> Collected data
....

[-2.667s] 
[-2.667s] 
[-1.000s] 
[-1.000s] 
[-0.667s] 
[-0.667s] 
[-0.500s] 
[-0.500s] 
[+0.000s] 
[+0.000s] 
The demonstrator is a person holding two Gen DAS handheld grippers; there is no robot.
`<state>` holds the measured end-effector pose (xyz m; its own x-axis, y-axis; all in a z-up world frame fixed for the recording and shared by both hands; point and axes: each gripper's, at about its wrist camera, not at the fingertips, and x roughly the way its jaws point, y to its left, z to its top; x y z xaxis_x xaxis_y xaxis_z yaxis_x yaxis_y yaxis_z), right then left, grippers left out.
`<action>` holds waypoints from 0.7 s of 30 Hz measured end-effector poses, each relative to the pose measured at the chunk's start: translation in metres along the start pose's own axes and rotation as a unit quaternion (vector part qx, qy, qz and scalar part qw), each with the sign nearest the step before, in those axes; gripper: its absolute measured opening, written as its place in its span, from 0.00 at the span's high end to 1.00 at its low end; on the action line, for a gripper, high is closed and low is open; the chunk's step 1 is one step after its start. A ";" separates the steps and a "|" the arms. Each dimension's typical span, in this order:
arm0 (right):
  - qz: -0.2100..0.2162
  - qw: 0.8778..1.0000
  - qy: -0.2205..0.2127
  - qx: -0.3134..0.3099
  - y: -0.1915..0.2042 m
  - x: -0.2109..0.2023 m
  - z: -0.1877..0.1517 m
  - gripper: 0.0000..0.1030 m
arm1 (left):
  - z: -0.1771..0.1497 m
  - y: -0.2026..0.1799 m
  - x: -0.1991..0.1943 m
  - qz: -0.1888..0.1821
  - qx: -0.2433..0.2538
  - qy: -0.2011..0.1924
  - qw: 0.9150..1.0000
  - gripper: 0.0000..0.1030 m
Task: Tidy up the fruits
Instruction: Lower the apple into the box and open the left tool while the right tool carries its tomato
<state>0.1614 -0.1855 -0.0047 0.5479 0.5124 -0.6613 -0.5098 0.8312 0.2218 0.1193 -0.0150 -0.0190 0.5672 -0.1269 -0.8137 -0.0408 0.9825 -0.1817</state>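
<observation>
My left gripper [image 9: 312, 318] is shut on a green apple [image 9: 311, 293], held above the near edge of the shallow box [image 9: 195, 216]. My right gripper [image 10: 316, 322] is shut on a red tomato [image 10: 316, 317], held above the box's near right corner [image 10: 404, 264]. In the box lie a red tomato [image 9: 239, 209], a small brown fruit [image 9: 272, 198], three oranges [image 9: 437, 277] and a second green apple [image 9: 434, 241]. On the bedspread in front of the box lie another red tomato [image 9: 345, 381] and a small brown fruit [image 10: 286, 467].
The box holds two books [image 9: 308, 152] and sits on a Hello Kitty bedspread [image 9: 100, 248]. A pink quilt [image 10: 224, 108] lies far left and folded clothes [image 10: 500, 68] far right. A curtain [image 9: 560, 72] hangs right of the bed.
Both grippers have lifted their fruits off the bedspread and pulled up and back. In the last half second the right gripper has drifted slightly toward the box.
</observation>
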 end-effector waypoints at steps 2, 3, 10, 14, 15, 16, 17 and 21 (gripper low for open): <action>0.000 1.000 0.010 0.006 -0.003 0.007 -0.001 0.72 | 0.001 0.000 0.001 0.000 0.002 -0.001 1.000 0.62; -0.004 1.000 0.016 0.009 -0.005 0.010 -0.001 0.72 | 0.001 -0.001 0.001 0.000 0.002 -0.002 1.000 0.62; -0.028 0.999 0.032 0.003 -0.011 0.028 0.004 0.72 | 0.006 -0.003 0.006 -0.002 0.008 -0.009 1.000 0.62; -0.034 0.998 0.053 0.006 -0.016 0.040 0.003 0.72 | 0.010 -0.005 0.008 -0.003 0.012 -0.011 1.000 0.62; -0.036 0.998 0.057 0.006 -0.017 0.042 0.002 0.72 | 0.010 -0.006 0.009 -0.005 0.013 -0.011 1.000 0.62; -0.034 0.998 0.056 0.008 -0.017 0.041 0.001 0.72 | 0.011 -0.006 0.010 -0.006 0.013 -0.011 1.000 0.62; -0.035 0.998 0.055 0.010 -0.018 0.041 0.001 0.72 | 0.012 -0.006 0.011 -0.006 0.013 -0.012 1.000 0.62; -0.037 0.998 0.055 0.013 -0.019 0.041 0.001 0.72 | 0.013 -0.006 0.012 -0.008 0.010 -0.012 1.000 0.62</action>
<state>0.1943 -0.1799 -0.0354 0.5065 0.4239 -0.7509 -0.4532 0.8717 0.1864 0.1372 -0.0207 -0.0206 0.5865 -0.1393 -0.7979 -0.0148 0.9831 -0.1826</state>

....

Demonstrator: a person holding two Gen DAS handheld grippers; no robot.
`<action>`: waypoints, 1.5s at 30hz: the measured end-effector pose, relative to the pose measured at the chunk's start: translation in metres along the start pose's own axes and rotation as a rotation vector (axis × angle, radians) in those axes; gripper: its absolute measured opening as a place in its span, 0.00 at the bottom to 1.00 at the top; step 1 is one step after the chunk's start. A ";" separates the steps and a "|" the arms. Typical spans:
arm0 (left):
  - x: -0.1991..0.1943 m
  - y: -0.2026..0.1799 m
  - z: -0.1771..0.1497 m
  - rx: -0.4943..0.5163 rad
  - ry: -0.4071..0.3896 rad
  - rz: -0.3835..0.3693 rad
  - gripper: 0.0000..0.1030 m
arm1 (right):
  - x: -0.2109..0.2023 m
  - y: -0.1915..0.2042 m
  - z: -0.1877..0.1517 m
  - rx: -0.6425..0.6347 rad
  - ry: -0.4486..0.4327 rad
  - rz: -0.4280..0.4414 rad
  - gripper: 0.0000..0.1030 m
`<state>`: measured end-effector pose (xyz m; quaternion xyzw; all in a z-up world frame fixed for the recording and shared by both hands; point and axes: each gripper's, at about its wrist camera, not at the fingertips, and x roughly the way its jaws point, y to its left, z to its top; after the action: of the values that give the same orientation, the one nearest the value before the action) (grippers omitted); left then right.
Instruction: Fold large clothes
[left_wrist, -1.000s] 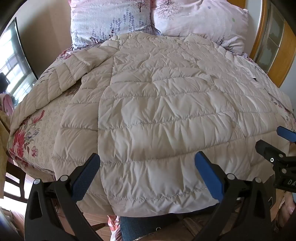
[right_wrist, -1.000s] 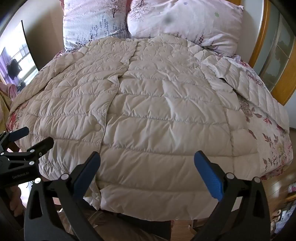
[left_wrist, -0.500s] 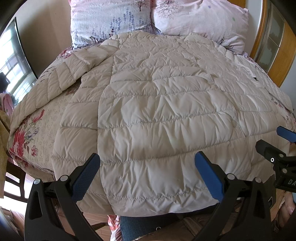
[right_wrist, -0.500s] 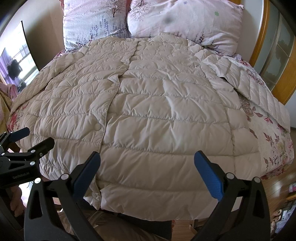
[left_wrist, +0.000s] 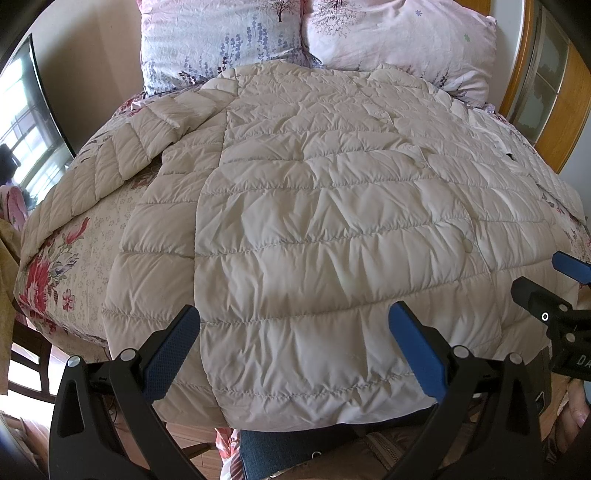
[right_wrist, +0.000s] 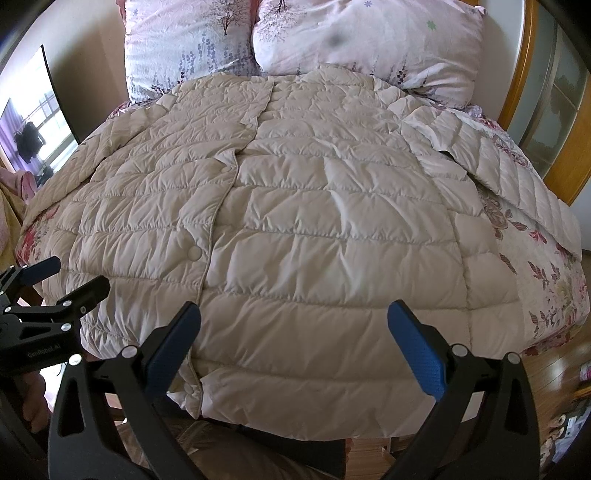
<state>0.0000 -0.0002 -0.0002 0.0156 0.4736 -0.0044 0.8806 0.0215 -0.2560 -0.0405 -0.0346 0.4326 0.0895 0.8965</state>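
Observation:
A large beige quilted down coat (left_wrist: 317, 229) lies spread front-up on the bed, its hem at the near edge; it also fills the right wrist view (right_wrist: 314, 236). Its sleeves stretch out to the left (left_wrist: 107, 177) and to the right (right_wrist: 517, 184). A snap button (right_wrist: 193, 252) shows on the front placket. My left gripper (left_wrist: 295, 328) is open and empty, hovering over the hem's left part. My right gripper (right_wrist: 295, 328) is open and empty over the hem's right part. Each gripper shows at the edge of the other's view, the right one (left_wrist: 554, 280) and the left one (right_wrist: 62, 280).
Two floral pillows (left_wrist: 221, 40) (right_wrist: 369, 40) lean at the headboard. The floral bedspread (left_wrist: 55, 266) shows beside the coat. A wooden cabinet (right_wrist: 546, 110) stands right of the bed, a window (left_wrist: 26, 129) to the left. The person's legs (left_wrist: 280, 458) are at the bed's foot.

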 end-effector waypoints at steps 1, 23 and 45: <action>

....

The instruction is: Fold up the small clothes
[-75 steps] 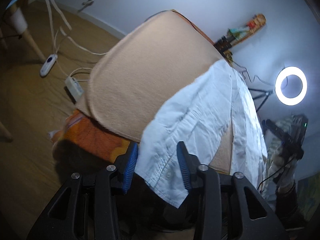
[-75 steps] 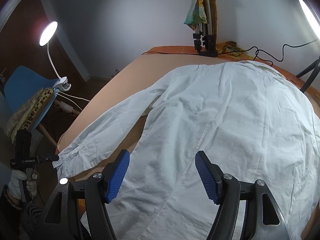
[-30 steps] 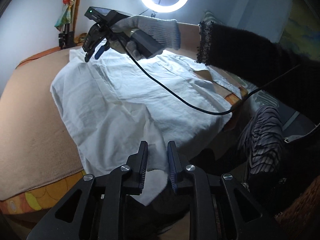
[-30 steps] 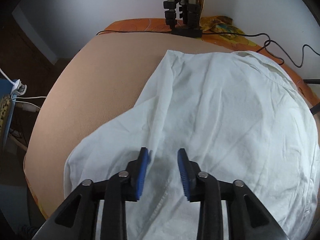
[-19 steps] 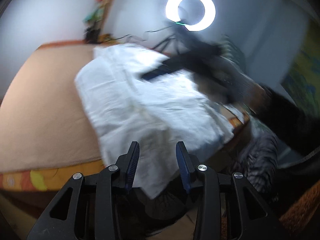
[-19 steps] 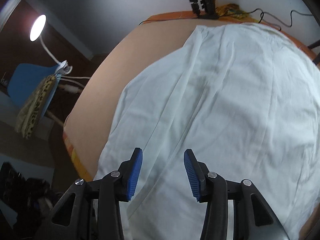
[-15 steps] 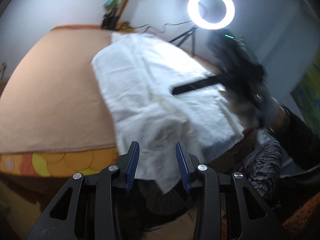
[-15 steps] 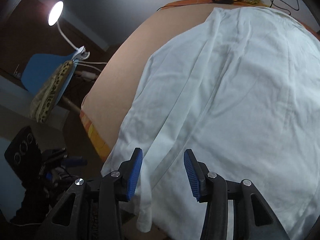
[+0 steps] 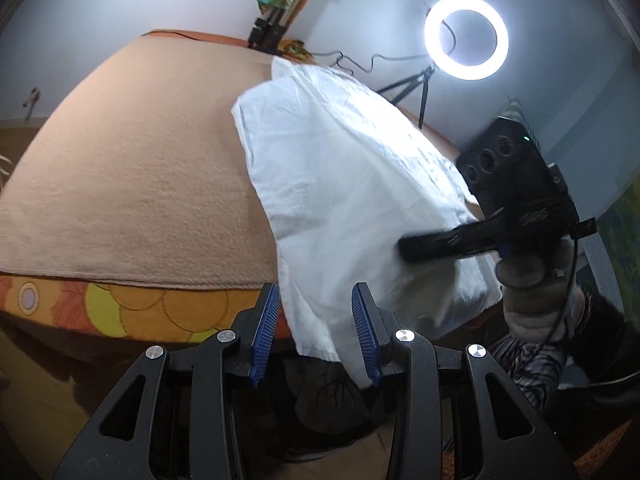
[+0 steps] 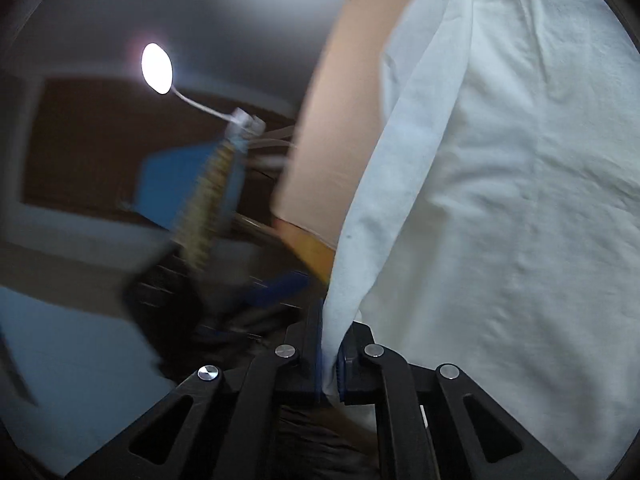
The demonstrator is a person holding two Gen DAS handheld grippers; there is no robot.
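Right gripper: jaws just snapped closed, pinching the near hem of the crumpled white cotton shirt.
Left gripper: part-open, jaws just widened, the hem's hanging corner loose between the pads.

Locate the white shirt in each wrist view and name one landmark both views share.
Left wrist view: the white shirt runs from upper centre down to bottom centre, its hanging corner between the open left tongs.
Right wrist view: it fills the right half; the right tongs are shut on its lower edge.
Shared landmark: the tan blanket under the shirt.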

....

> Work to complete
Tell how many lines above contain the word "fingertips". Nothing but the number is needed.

> Problem solution
2